----- Material for the task

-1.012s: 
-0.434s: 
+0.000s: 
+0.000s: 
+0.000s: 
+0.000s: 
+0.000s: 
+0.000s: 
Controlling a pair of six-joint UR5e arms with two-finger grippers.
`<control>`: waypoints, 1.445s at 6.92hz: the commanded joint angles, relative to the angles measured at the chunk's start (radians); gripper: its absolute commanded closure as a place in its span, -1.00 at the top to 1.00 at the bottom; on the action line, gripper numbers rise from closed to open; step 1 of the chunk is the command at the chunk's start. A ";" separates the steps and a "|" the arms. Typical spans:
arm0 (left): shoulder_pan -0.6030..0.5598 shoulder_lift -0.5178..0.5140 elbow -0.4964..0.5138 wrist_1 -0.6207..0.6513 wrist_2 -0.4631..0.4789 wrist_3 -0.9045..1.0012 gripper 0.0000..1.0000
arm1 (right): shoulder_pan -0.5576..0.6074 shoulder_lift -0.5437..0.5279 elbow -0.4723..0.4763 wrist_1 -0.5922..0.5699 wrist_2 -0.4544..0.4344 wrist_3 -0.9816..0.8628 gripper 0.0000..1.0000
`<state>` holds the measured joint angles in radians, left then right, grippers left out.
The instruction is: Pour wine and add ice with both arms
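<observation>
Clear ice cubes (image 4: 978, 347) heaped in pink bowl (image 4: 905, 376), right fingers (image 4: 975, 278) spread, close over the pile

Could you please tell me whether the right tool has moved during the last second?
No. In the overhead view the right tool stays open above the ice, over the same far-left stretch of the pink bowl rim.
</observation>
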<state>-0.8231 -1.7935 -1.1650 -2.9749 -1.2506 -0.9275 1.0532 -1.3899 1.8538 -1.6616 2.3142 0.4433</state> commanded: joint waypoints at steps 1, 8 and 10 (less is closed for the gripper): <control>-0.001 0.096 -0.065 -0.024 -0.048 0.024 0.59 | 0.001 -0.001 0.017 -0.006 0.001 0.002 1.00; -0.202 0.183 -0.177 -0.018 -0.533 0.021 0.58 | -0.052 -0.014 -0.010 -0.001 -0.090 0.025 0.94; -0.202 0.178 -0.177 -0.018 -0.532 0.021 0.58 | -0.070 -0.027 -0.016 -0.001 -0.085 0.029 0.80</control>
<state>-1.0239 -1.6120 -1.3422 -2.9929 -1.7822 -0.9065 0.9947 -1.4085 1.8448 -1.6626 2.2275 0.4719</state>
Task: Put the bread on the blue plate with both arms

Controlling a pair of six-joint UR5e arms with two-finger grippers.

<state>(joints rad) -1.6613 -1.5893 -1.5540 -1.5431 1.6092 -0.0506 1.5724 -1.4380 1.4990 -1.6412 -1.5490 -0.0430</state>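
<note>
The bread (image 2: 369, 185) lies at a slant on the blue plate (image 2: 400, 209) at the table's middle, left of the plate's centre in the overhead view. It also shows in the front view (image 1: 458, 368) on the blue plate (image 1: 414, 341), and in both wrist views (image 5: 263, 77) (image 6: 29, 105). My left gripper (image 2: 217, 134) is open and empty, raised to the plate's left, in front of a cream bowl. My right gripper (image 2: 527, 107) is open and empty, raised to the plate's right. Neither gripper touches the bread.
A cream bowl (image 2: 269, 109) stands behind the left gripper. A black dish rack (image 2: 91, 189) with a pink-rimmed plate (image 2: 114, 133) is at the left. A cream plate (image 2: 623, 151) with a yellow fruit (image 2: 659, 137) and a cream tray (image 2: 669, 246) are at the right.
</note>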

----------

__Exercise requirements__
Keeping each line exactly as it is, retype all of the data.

__Result__
-1.012s: 
-0.434s: 
+0.000s: 
+0.000s: 
+0.000s: 
+0.000s: 
+0.000s: 
+0.000s: 
Controlling a pair of six-joint UR5e arms with two-finger grippers.
`<control>`: waypoints, 1.445s at 6.92hz: the commanded joint angles, relative to the angles measured at the chunk's start (radians); gripper: its absolute commanded closure as a place in its span, -1.00 at the top to 1.00 at the bottom; on the action line, gripper numbers rise from closed to open; step 1 of the chunk is the command at the chunk's start. A ";" separates the steps and a "|" the arms. Typical spans:
arm0 (left): shoulder_pan -0.6030..0.5598 shoulder_lift -0.5178..0.5140 elbow -0.4964..0.5138 wrist_1 -0.6207..0.6513 wrist_2 -0.4631..0.4789 wrist_3 -0.9045..1.0012 gripper 0.0000..1.0000
arm1 (right): shoulder_pan -0.5576..0.6074 shoulder_lift -0.5437..0.5279 elbow -0.4723..0.4763 wrist_1 -0.5922..0.5699 wrist_2 -0.4544..0.4344 wrist_3 -0.9816..0.8628 gripper 0.0000..1.0000
`<state>` holds the measured joint angles in radians, left then right, grippers left out.
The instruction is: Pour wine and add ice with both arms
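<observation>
Clear ice cubes (image 4: 978, 347) heaped in pink bowl (image 4: 905, 376), right fingers (image 4: 975, 278) spread, close over the pile

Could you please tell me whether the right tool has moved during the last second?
No. In the overhead view the right tool stays open above the ice, over the same far-left stretch of the pink bowl rim.
</observation>
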<state>-0.8231 -1.7935 -1.1650 -2.9749 -1.2506 -0.9275 1.0532 -1.3899 1.8538 -1.6616 2.3142 0.4433</state> commanded: joint waypoints at steps 1, 8 and 10 (less is closed for the gripper): <control>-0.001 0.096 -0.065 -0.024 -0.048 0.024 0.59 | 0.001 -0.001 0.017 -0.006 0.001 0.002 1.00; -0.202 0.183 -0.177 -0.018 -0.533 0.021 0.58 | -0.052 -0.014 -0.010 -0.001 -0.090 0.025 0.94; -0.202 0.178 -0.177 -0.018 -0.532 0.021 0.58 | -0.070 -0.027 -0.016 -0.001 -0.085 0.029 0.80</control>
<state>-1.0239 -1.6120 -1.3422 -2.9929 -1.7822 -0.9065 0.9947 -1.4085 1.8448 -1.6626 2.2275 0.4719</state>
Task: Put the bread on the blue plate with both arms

Controlling a pair of six-joint UR5e arms with two-finger grippers.

<state>(joints rad) -1.6613 -1.5893 -1.5540 -1.5431 1.6092 -0.0506 1.5724 -1.4380 1.4990 -1.6412 -1.5490 -0.0430</state>
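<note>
The bread (image 2: 369, 185) lies at a slant on the blue plate (image 2: 400, 209) at the table's middle, left of the plate's centre in the overhead view. It also shows in the front view (image 1: 458, 368) on the blue plate (image 1: 414, 341), and in both wrist views (image 5: 263, 77) (image 6: 29, 105). My left gripper (image 2: 217, 134) is open and empty, raised to the plate's left, in front of a cream bowl. My right gripper (image 2: 527, 107) is open and empty, raised to the plate's right. Neither gripper touches the bread.
A cream bowl (image 2: 269, 109) stands behind the left gripper. A black dish rack (image 2: 91, 189) with a pink-rimmed plate (image 2: 114, 133) is at the left. A cream plate (image 2: 623, 151) with a yellow fruit (image 2: 659, 137) and a cream tray (image 2: 669, 246) are at the right.
</note>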

That completes the exercise.